Stored records:
──────────────────────────────

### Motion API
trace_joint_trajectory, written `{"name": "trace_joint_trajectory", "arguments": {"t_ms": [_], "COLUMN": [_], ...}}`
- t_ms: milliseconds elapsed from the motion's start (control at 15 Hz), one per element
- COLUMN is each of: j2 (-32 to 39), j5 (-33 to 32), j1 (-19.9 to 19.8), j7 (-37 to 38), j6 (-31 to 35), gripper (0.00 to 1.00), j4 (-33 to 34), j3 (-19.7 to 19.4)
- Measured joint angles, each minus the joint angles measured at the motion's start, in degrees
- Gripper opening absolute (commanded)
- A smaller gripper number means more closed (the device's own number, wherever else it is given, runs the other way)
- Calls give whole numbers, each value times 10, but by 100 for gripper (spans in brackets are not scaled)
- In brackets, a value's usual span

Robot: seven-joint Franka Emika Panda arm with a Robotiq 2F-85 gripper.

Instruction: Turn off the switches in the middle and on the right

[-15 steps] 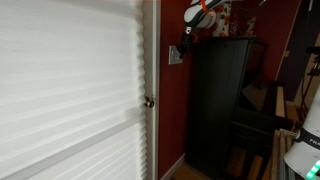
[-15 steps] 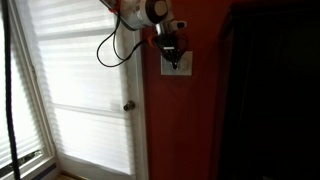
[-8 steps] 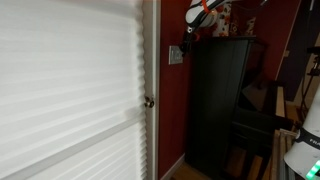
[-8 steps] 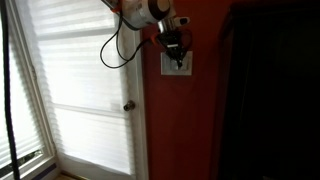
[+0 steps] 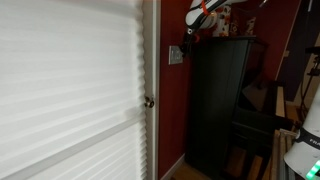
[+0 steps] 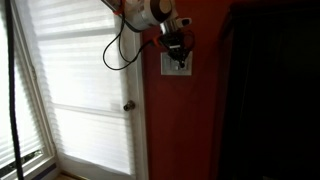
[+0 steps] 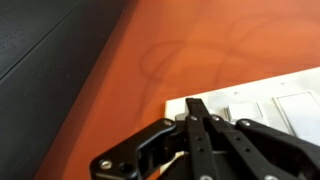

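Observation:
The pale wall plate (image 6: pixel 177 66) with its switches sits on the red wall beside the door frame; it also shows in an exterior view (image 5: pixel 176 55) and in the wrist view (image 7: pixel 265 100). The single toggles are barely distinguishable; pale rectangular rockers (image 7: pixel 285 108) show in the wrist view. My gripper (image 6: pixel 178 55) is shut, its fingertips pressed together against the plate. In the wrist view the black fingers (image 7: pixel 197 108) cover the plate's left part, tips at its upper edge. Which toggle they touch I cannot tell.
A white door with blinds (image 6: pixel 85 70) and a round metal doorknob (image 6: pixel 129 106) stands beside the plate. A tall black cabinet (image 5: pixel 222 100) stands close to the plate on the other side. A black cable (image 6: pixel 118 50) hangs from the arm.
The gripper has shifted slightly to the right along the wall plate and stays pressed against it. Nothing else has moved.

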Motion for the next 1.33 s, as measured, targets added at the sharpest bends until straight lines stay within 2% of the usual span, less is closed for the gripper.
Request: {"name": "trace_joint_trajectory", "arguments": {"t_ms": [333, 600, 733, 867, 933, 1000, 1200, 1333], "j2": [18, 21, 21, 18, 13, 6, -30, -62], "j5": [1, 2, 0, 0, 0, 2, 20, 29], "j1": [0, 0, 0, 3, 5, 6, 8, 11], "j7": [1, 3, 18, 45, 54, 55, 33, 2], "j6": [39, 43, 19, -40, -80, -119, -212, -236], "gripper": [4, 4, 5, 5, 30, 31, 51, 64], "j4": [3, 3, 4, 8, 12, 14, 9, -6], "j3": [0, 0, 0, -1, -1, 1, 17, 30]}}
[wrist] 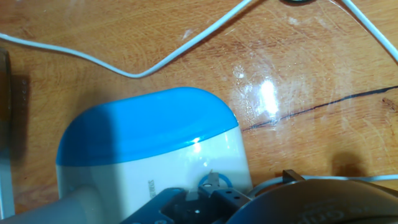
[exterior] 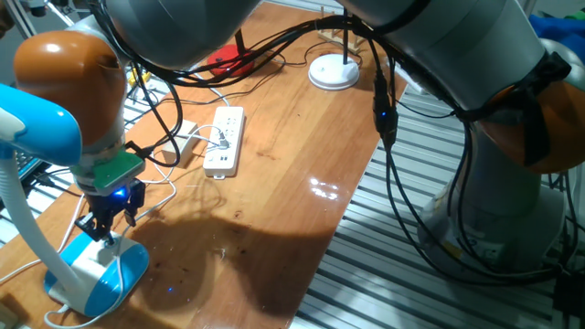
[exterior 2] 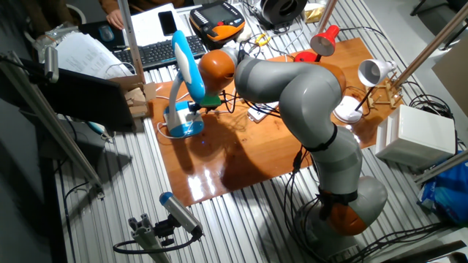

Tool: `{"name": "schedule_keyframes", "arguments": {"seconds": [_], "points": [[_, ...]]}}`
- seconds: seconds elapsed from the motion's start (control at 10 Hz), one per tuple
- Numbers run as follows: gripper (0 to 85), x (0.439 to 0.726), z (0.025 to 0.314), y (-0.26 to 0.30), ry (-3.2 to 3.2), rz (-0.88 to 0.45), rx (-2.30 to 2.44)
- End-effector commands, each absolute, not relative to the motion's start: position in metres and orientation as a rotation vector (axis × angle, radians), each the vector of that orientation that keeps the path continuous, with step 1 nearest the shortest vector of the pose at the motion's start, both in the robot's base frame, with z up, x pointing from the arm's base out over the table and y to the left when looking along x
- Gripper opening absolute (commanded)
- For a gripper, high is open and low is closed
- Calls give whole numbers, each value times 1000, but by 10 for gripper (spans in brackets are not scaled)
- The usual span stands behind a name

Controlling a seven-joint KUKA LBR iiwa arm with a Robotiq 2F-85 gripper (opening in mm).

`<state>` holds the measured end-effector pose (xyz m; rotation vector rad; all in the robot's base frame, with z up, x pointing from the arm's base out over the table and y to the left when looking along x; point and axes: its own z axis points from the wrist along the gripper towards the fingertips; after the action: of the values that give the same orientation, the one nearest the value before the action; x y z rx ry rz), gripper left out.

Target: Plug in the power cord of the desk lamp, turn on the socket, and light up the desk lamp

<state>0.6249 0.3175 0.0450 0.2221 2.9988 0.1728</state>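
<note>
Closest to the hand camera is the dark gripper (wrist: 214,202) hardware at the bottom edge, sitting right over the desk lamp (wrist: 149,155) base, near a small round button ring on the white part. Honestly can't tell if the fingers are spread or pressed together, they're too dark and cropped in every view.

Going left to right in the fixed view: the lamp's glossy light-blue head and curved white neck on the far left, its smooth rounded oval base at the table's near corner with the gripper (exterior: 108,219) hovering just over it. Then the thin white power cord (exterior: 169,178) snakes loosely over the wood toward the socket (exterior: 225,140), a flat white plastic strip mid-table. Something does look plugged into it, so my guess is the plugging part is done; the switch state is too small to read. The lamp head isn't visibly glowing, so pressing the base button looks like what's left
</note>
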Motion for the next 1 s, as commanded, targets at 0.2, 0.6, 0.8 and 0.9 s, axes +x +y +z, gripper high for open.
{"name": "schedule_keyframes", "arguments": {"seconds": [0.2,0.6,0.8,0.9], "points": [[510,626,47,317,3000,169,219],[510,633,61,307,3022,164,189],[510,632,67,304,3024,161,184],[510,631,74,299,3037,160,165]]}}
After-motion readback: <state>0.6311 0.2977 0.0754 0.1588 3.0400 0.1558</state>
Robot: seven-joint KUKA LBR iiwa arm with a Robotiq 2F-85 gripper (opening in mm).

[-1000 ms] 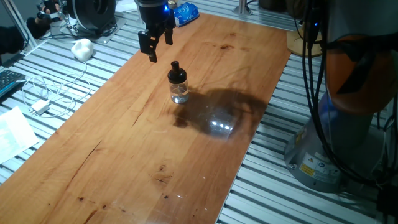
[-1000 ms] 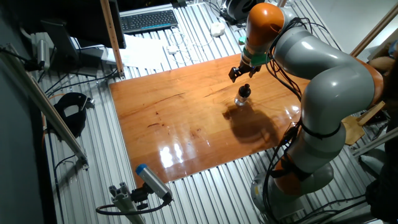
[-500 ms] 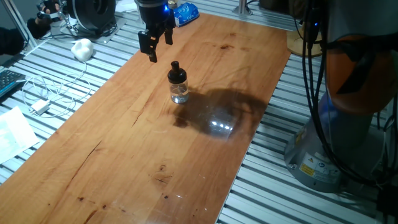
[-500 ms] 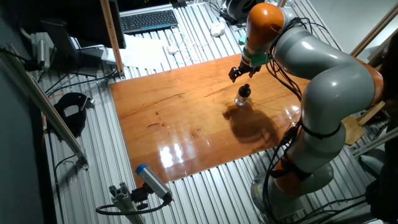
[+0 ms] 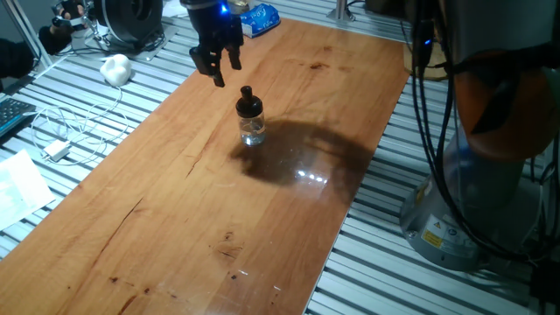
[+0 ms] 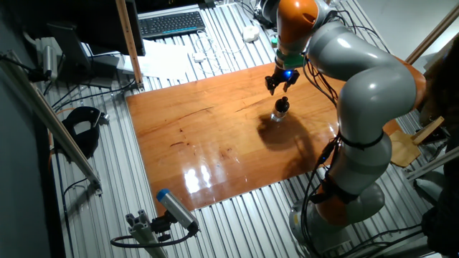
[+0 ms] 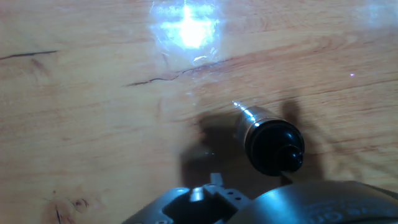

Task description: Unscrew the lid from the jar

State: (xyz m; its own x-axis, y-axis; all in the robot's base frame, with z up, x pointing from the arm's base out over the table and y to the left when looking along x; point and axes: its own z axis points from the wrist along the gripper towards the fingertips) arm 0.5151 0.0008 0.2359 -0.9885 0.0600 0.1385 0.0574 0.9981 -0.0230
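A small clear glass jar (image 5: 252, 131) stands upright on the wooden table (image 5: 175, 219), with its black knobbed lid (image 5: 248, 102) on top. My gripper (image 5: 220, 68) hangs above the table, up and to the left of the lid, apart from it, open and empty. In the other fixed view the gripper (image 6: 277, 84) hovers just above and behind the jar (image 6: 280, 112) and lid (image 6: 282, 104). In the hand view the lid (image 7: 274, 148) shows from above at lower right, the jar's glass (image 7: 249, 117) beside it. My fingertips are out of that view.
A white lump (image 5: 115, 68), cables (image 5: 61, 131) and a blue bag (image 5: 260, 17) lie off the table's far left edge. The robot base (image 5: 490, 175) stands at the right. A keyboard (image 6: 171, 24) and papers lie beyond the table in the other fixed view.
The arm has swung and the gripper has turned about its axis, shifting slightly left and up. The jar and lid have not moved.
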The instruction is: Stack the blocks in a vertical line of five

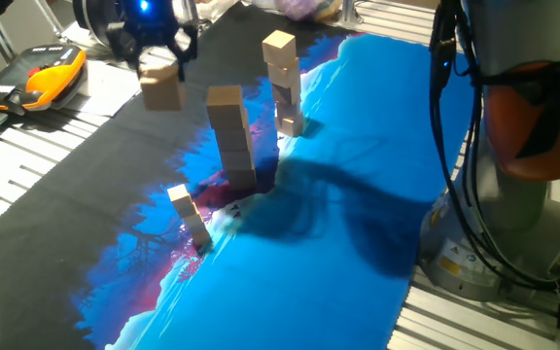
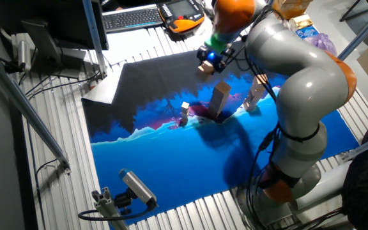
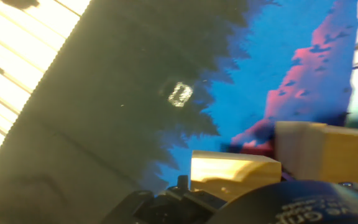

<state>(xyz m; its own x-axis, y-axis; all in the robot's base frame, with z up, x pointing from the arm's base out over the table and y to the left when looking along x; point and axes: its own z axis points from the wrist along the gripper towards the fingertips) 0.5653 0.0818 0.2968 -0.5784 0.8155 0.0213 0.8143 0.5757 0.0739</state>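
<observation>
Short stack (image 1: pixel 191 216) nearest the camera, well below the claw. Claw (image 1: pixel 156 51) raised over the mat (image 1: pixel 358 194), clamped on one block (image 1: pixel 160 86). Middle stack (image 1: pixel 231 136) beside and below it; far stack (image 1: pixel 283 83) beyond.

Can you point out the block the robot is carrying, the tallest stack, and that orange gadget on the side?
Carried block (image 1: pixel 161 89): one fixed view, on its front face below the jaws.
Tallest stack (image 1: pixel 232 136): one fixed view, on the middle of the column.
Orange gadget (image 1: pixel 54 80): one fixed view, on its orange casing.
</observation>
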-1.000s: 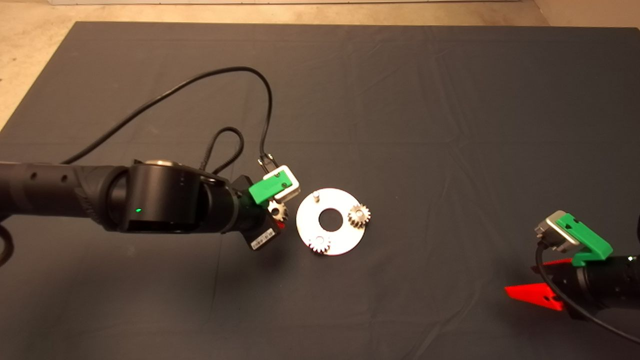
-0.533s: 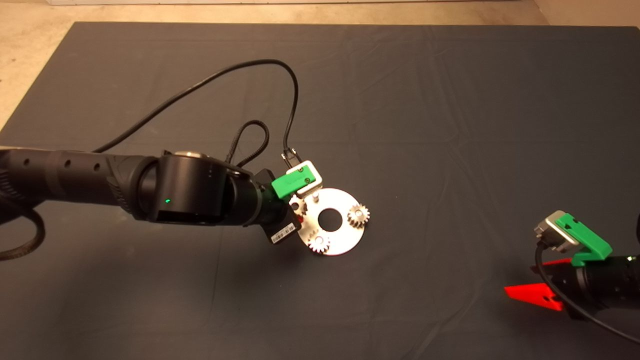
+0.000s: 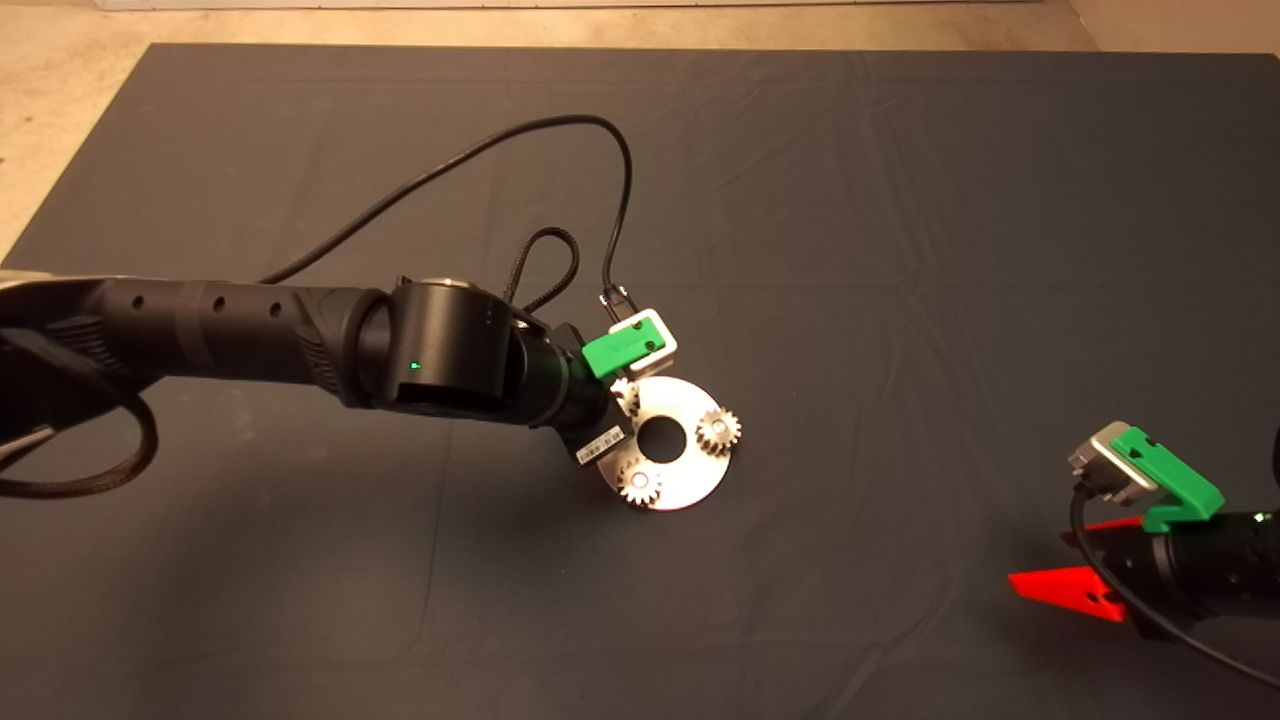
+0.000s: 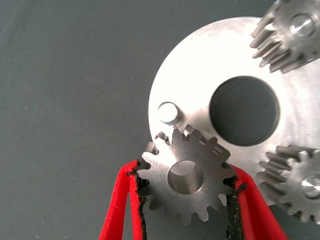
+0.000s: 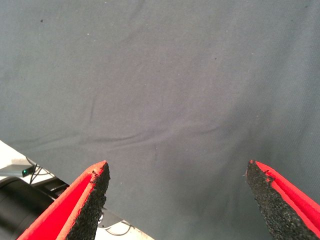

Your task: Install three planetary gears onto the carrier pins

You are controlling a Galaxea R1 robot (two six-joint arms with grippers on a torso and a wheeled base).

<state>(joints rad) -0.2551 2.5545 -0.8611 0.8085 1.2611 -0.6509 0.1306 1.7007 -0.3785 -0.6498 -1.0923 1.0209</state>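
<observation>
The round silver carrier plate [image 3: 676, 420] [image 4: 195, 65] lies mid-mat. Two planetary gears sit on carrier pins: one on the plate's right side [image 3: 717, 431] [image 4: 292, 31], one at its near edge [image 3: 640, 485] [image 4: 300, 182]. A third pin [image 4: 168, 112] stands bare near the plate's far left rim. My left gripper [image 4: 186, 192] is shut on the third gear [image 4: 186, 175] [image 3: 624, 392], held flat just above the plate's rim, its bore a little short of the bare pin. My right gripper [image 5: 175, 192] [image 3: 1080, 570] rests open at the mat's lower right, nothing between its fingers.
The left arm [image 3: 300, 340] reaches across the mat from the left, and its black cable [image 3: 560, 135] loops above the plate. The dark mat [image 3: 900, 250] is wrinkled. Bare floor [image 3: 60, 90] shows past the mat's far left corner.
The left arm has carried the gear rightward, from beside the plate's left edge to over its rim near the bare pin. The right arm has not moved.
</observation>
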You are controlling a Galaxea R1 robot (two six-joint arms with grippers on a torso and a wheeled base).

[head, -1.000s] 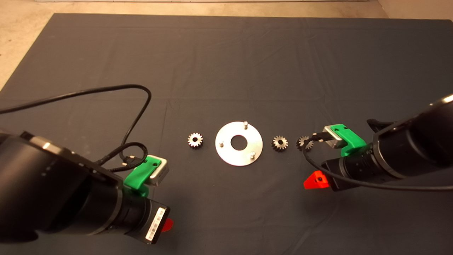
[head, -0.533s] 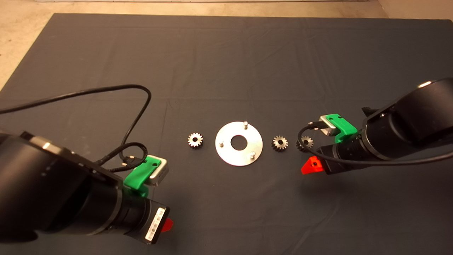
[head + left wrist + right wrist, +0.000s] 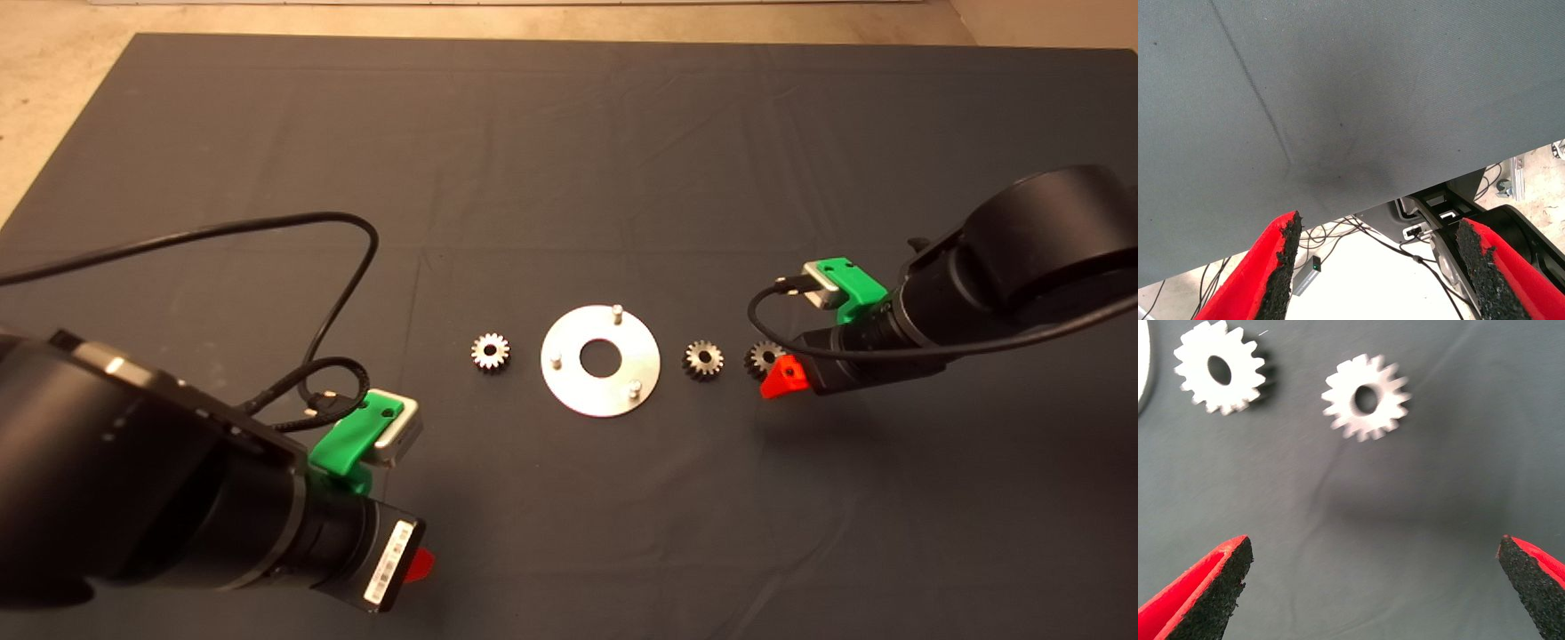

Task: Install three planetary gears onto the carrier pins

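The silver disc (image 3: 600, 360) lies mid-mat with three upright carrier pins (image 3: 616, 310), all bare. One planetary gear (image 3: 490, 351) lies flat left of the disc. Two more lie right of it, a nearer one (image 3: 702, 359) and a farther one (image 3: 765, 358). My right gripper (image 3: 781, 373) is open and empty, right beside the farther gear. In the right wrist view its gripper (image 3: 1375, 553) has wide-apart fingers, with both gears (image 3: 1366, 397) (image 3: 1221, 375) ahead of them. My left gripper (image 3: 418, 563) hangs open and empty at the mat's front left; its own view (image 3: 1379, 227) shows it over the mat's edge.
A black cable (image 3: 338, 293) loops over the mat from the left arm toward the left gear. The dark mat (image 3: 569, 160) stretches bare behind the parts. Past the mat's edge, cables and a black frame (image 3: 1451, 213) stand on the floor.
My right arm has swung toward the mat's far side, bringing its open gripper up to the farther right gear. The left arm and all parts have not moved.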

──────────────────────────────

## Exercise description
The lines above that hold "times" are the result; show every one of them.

## Completed exercise
- Calls give whole numbers, each value times 10, but by 100 for gripper (spans in brackets are not scaled)
- Calls give whole numbers, each value times 1000, but by 10 for gripper (spans in brackets are not scaled)

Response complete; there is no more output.